(Given data Opens)
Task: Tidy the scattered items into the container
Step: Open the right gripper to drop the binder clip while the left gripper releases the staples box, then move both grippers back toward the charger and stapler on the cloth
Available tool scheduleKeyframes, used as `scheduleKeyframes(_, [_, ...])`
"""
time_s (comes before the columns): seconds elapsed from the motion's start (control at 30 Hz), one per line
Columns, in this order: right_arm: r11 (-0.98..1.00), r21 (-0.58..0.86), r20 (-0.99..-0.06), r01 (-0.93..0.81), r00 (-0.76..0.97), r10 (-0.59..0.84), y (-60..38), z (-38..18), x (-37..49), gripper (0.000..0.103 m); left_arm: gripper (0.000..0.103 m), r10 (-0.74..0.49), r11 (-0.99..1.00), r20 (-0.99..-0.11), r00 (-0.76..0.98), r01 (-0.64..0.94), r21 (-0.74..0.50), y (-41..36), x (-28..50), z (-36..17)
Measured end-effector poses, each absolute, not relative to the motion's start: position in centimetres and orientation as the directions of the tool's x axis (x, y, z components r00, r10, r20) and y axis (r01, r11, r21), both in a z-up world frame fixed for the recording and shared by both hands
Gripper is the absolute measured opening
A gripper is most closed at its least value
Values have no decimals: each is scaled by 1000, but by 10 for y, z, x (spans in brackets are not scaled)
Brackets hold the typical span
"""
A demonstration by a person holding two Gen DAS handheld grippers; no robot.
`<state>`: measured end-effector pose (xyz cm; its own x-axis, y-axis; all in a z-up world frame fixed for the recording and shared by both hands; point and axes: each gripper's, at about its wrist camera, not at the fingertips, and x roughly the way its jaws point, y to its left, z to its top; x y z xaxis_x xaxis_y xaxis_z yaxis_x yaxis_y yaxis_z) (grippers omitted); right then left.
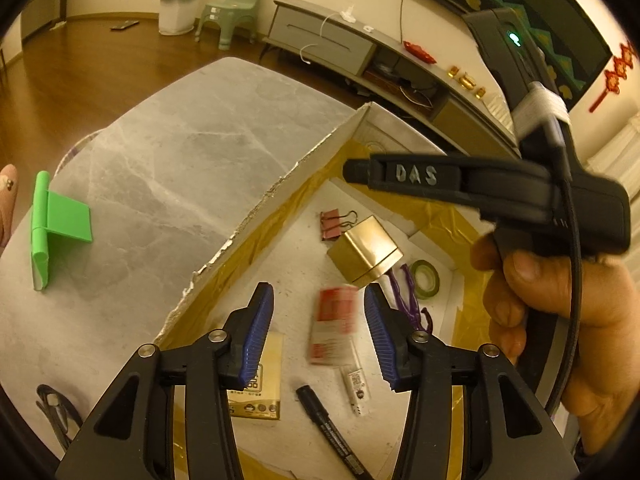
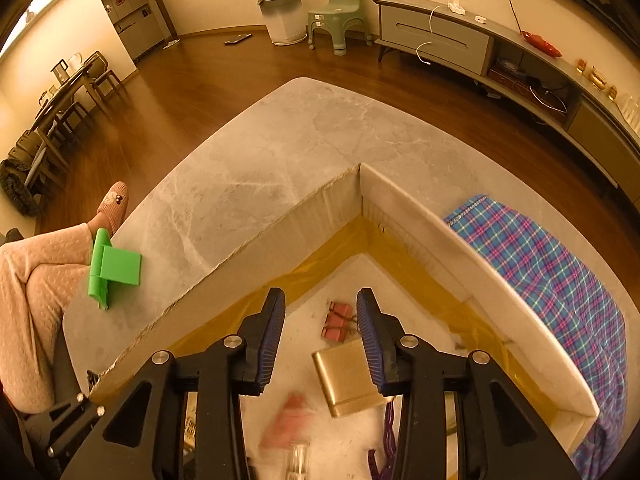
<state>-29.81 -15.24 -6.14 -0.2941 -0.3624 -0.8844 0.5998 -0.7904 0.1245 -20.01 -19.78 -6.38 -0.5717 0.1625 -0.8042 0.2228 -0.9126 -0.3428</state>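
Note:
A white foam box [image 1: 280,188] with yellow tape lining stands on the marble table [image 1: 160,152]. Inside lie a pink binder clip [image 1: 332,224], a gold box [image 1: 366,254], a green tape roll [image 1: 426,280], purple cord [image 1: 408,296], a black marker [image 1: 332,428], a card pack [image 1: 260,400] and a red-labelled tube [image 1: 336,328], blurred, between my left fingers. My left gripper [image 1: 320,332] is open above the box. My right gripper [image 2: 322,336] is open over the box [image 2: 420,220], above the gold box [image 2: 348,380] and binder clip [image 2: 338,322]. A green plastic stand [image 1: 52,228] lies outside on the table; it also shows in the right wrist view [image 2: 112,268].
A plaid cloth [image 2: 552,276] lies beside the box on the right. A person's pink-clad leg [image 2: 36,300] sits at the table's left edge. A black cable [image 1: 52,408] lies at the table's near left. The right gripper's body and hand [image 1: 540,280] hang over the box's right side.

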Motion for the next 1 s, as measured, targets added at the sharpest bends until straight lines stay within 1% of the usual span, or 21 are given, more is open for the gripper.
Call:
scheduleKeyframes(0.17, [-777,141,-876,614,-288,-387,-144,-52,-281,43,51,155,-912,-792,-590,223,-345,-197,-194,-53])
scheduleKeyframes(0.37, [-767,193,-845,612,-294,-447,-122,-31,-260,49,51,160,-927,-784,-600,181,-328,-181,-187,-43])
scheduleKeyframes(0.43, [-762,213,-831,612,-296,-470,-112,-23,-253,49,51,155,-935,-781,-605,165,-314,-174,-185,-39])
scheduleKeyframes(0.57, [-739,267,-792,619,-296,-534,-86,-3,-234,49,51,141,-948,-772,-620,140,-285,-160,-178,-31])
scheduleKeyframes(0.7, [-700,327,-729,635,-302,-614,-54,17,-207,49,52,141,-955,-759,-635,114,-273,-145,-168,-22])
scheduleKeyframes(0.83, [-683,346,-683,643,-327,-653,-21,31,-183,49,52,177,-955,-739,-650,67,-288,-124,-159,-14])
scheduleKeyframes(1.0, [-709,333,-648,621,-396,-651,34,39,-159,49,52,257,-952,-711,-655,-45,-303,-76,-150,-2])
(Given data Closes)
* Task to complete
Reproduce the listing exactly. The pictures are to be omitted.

* Result of the task
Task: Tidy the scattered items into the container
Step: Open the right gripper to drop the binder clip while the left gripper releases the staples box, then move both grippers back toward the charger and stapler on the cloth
Available tool scheduleKeyframes, used as `scheduleKeyframes(_, [_, ...])`
"""
time_s (comes before the columns): seconds elapsed from the motion's start (control at 30 Hz), one per line
Columns, in this order: right_arm: r11 (-0.98..1.00), r21 (-0.58..0.86), r20 (-0.99..-0.06), r01 (-0.93..0.81), r00 (-0.76..0.97), r10 (-0.59..0.84), y (-60..38), z (-38..18), x (-37..49), gripper (0.000..0.103 m); left_arm: gripper (0.000..0.103 m), r10 (-0.74..0.49), r11 (-0.99..1.00), r20 (-0.99..-0.11), r00 (-0.76..0.98), r01 (-0.64..0.94), r21 (-0.74..0.50), y (-41..36), x (-28..50), z (-36..17)
Measured end-effector poses, each absolute, not relative to the motion's start: position in centimetres and orientation as the directions of the tool's x axis (x, y, z components r00, r10, r20) and y axis (r01, r11, r21), both in a z-up world frame fixed for the recording and shared by both hands
Gripper is the absolute measured opening
A gripper is most closed at its least value
Values have no decimals: each is scaled by 1000, but by 10 for y, z, x (spans in brackets are not scaled)
Brackets hold the typical span
"""
A demonstration by a person holding two Gen DAS handheld grippers; no robot.
`<state>`: measured end-effector pose (xyz cm; its own x-axis, y-axis; all in a z-up world frame fixed for the recording and shared by both hands; point and axes: each gripper's, at about its wrist camera, not at the fingertips, and x roughly the way its jaws point, y to its left, z to its top; x y z xaxis_x xaxis_y xaxis_z yaxis_x yaxis_y yaxis_z) (grippers omitted); right then left.
<state>-29.81 -15.24 -6.14 -0.2941 -0.3624 -0.8844 0.5998 -0.7904 0.1245 -20.01 -19.78 -6.38 -0.5717 0.1625 -0.8042 0.2228 -0.9126 -0.3428</state>
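Note:
A white foam box [image 1: 280,188] with yellow tape lining stands on the marble table [image 1: 160,152]. Inside lie a pink binder clip [image 1: 332,224], a gold box [image 1: 366,254], a green tape roll [image 1: 426,280], purple cord [image 1: 408,296], a black marker [image 1: 332,428], a card pack [image 1: 260,400] and a red-labelled tube [image 1: 336,328], blurred, between my left fingers. My left gripper [image 1: 320,332] is open above the box. My right gripper [image 2: 322,336] is open over the box [image 2: 420,220], above the gold box [image 2: 348,380] and binder clip [image 2: 338,322]. A green plastic stand [image 1: 52,228] lies outside on the table; it also shows in the right wrist view [image 2: 112,268].
A plaid cloth [image 2: 552,276] lies beside the box on the right. A person's pink-clad leg [image 2: 36,300] sits at the table's left edge. A black cable [image 1: 52,408] lies at the table's near left. The right gripper's body and hand [image 1: 540,280] hang over the box's right side.
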
Motion for the next 1 s, as measured, targets added at the sharpest bends until straight lines stay within 1% of the usual span, or 21 are given, more is open for the gripper.
Call:
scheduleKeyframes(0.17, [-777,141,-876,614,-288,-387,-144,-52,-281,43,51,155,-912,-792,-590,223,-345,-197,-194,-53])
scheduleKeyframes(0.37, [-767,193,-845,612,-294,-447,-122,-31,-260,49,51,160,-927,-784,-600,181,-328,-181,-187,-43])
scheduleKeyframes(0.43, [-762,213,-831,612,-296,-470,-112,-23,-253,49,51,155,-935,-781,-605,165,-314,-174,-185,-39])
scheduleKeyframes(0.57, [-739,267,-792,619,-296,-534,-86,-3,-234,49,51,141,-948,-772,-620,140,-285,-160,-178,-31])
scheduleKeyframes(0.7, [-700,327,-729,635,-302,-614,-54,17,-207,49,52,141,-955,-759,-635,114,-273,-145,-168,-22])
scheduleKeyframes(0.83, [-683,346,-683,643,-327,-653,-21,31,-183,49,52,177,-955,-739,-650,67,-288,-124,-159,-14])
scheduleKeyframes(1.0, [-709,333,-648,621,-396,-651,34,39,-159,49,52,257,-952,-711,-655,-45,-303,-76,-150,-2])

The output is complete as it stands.